È stato davvero tanto difficile scrollare da dosso l’inquietudine che ho sentito nelle quasi due ore di visione di Una famiglia, diretto da Sebastiano Riso. È un film di grande crudezza, liberamente ispirato ad alcuni fatti di cronaca.
Presentata in concorso al Festival di Venezia (qui puoi leggere il post sui vincitori) e in uscita con Bim dal 28 settembre, l’opera seconda di Riso esplora gli abissi della dipendenza emotiva. La protagonista, Maria (Micaela Ramazzotti) vive all’ombra del compagno Vincent, avvolta da una nube densa che le impedisce di vedere.
Una coltre che la spinge purtroppo a credersi innamorata. Ma non è amore quello di un uomo crudele che la considera solo una macchina per produrre figli. Un compagno che le dà solo una parvenza di libertà e che in realtà la tiene incatenata a sé.
La trama
Maria e Vincent vivono in un piccolo appartamento nella periferia di Roma. Il loro è un amore totale, esclusivo. Un sentimento che in realtà nasconde qualcosa di orribile. Vincent (Patrick Bruel), francese dal passato oscuro, vende bambini a coppie in cerca di figli, con l’aiuto di un medico senza scrupoli e di una mediatrice altrettanto spietata. Una tragedia senza fine per Maria che non riesce a vivere per sé il desiderio di maternità. Almeno fino a quando non si ribella a questo patto.
Una famiglia per Maria
Una famiglia mette in scena la violenza di chi baratta un figlio per denaro. E mostra la fragilità di una donna che prova a restare umana nonostante tutto. Complice di un progetto criminale e allo stesso tempo terrorizzata da quella brutalità. Maria non sa né può scegliere.
Cosa non mi è piaciuto
Il tono. Una storia di tale potenza doveva essere raccontata senza forzature. Invece è tutto amplificato. Troppo pathos, troppi strappi. Poco spazio ad una vera e profonda riflessione.
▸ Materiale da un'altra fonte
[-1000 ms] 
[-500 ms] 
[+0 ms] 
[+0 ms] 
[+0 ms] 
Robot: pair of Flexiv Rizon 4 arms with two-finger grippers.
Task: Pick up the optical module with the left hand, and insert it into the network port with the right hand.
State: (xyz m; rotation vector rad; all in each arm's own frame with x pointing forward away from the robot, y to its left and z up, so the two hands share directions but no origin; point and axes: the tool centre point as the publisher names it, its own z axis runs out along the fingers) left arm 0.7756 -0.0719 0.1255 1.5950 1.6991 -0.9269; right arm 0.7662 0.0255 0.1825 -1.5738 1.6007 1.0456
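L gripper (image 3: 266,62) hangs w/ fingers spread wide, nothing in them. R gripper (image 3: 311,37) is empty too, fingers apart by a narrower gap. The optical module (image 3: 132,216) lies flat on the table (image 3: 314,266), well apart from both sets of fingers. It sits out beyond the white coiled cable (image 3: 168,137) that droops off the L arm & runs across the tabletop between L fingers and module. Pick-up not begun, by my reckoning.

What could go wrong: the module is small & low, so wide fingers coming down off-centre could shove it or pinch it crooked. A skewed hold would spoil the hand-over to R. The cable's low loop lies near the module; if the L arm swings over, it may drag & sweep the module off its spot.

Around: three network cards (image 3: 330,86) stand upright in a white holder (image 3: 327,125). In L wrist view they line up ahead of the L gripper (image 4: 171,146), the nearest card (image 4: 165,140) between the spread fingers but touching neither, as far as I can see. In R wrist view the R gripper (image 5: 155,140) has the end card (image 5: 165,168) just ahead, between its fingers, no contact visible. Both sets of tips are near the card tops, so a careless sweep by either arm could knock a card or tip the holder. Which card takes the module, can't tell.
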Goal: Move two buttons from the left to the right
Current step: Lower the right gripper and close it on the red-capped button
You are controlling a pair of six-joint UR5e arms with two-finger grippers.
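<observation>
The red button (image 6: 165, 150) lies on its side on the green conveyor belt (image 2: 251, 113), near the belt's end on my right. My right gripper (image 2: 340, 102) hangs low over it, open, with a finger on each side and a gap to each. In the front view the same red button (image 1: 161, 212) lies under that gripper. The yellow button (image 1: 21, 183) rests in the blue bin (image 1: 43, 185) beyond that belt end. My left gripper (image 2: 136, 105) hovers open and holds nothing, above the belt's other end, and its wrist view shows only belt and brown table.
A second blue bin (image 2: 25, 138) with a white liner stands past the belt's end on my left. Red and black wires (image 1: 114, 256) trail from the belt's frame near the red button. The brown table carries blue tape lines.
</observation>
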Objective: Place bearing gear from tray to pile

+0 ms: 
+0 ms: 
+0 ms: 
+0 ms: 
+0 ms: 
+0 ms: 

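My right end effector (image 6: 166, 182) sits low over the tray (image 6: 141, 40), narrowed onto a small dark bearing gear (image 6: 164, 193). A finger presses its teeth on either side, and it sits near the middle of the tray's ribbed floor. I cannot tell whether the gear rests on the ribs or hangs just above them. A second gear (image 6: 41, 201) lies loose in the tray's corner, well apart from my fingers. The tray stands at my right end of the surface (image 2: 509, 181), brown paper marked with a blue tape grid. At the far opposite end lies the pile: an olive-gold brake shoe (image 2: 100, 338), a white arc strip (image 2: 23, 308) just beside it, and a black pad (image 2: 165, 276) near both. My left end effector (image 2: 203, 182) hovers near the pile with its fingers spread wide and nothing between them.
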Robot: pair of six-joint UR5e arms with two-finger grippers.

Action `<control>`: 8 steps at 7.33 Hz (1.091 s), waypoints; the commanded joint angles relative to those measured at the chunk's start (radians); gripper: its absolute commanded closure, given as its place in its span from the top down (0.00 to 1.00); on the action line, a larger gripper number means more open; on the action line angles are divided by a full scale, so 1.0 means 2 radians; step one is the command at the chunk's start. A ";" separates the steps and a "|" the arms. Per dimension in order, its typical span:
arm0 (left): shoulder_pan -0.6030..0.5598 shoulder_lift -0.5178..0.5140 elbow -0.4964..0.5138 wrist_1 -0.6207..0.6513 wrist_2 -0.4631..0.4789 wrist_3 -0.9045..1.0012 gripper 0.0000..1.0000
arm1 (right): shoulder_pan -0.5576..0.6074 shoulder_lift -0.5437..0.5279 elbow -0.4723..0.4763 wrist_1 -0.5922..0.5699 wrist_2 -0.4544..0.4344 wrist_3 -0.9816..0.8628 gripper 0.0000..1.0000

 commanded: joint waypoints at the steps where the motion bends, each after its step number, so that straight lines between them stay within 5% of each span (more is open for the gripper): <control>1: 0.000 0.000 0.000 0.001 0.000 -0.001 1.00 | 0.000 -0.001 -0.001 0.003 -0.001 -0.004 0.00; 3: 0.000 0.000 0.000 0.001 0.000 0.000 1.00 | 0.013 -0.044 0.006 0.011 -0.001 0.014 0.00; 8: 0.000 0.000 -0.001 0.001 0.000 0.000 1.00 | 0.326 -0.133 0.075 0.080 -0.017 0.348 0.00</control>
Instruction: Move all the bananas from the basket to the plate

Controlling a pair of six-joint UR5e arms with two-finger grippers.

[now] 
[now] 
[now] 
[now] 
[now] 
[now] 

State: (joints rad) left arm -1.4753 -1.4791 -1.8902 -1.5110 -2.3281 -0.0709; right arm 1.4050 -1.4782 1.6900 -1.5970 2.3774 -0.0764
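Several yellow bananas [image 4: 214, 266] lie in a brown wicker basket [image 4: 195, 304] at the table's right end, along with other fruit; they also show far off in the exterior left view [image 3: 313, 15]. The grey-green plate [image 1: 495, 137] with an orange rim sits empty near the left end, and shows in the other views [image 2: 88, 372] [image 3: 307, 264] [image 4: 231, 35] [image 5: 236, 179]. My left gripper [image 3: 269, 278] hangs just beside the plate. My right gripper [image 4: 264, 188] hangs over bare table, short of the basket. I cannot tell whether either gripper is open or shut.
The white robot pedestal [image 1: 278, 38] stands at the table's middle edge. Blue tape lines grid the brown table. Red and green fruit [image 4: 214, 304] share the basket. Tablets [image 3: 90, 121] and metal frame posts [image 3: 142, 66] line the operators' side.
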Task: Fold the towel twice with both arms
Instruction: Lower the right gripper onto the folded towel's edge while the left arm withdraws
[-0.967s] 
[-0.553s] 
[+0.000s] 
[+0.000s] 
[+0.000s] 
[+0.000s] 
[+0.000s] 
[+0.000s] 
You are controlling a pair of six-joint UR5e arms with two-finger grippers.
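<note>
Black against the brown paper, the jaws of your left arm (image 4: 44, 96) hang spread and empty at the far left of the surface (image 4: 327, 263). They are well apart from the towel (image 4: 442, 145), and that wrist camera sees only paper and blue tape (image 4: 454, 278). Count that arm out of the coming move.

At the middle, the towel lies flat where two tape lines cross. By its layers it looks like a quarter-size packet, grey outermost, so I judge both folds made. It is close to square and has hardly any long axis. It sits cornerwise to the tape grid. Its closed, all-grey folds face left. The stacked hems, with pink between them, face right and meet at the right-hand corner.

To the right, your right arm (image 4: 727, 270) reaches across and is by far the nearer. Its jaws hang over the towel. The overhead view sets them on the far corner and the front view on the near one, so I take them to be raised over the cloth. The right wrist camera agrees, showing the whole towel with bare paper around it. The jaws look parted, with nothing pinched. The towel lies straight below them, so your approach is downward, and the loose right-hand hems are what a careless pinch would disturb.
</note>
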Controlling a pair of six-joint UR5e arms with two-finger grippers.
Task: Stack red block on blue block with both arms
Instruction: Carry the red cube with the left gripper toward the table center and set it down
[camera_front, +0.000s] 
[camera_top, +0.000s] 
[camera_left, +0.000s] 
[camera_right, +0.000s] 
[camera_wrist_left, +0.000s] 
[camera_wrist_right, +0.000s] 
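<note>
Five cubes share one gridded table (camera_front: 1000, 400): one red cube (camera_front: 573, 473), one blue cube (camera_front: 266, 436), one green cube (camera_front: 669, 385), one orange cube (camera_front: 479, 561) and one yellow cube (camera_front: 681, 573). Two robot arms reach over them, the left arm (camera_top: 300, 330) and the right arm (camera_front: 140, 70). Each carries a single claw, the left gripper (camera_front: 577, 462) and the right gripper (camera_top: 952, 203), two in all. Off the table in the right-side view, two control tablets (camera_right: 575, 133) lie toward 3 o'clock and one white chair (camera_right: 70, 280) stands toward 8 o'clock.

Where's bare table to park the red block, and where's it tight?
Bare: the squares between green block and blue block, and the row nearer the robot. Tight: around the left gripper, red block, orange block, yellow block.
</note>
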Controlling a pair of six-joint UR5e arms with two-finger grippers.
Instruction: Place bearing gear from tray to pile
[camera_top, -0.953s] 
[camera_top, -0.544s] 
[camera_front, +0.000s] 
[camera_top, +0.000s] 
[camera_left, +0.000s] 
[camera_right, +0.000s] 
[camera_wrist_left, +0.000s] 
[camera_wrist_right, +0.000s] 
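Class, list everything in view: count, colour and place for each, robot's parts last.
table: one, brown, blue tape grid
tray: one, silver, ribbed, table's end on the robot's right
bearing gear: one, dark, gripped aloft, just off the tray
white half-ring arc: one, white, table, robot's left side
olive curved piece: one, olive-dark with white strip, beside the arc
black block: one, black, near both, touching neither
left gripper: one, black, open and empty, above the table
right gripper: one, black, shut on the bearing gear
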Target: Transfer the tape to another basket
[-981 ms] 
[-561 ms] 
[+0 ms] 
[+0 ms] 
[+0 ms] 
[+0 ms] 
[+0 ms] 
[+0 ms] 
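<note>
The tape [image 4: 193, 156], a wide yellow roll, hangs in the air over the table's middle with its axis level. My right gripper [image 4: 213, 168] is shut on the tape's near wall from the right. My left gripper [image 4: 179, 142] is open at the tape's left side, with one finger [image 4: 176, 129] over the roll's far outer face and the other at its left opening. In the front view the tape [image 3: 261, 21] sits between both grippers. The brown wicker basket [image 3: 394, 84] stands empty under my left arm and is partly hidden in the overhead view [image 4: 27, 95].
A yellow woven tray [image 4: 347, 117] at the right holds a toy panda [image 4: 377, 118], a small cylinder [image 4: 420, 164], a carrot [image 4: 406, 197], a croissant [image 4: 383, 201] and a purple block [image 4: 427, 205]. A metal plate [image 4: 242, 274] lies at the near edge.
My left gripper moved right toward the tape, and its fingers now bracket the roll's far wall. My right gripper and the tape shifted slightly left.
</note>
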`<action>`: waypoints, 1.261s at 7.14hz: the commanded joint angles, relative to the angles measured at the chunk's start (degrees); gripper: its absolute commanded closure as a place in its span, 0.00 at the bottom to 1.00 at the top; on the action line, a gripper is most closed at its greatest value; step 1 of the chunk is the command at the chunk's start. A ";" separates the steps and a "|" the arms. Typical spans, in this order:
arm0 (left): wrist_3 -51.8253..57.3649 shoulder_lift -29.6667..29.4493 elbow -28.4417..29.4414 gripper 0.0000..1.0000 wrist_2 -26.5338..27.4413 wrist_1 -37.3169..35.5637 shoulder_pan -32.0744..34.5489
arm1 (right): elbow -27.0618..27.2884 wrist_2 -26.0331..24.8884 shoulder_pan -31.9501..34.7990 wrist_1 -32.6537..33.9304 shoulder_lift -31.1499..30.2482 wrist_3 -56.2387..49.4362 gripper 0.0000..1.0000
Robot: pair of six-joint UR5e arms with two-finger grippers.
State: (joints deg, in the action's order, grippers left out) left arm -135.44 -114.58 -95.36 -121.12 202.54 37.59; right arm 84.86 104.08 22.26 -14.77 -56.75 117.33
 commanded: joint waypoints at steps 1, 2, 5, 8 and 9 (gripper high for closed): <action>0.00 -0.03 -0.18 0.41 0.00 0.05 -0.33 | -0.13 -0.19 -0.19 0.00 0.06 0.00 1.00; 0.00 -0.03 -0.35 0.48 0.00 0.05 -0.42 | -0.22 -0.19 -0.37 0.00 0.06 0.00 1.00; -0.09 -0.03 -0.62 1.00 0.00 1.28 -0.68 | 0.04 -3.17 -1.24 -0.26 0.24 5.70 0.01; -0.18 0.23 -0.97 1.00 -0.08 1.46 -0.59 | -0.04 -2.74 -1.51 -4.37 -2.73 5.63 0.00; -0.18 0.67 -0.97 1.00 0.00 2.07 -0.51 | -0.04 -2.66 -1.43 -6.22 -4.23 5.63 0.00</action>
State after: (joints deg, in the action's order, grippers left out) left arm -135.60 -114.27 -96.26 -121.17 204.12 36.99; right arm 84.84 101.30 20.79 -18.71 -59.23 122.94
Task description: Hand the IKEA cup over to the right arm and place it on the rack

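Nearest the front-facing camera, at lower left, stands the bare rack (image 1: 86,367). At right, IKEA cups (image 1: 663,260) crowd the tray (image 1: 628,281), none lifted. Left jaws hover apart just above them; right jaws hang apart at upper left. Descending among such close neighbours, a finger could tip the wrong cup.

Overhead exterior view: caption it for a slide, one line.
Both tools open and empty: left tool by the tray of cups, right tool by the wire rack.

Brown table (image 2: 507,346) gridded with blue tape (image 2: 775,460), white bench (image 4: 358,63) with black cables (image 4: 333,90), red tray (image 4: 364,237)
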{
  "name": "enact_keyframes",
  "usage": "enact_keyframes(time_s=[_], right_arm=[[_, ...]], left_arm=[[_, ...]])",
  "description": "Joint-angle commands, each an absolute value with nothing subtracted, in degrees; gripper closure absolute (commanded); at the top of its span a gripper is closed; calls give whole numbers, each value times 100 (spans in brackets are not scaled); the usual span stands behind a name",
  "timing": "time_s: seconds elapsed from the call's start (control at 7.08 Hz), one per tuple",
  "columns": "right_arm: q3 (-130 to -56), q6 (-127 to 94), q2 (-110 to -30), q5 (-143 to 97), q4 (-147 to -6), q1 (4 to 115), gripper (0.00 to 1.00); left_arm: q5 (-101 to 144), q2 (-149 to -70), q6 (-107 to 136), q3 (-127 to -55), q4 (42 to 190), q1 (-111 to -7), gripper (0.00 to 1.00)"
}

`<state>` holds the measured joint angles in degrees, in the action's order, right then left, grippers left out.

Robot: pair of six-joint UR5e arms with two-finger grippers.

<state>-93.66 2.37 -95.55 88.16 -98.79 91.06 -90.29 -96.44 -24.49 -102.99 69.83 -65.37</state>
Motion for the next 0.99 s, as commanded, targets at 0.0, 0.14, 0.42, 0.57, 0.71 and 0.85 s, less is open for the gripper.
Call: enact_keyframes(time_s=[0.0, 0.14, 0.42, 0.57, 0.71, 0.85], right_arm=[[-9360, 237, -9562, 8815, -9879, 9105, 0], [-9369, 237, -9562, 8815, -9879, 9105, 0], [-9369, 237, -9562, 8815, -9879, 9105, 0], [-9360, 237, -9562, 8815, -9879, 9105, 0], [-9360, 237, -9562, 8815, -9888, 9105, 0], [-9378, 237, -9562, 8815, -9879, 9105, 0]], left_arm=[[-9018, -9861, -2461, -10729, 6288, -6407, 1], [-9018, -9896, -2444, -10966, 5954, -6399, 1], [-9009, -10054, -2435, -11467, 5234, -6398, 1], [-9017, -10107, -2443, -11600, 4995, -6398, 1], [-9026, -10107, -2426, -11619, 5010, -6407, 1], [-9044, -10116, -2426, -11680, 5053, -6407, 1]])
Il ritratto dei protagonisti. I personaggi principali, in primis quello di Maria perdono per assurdo forza in questo scenario esagerato. Sappiamo pochissimo di loro. Di per sé non sarebbe un problema, se però questa sottrazione non penalizzasse l’emozione. A pagare lo scotto, quindi, è proprio la protagonista, che sembra quasi priva di coraggio.
Il contesto degradato e i personaggi secondari. La periferia di Roma è un palcoscenico anonimo e su di esso si muovono delle macchiette. Il medico compiacente, la coppia di omosessuali che vorrebbe comprare un figlio, ma lo restituisce perché è malato, la “sostituta” di Maria (Matilde De Angelis, sprecata).
Cosa mi è piaciuto
Il coraggio del regista. Apprezzato dai critici per il suo debutto, Più buio di mezzanotte, presentato alla Semaine de la Critique al Festival di Cannes 2014, Sebastiano Riso ama il rischio e si vede. È una buona dote per un regista, a cui consiglio di far tesoro delle critiche ricevute.
Gli argomenti trattati. Se un merito ha questo film è quello di portare l’attenzione su due temi delicati. Da un lato la compravendita di esseri umani, un mercato illegale che prospera fiorente, approfittando del vuoto legislativo sulle adozioni. Dall’altro, la morbosità di certe relazioni insane.
Maria dovrà attraversare da sola l’inferno e capire che l’uomo che ama sia in realtà una persona anaffettiva. Non si può fare a meno di pensare a quanto siano disposte a sacrificare certe donne in nome di un sentimento che in realtà non ha nulla di bello. Aprire gli occhi, prima di farsi del male in maniera irreversibile, deve essere più di una semplice speranza.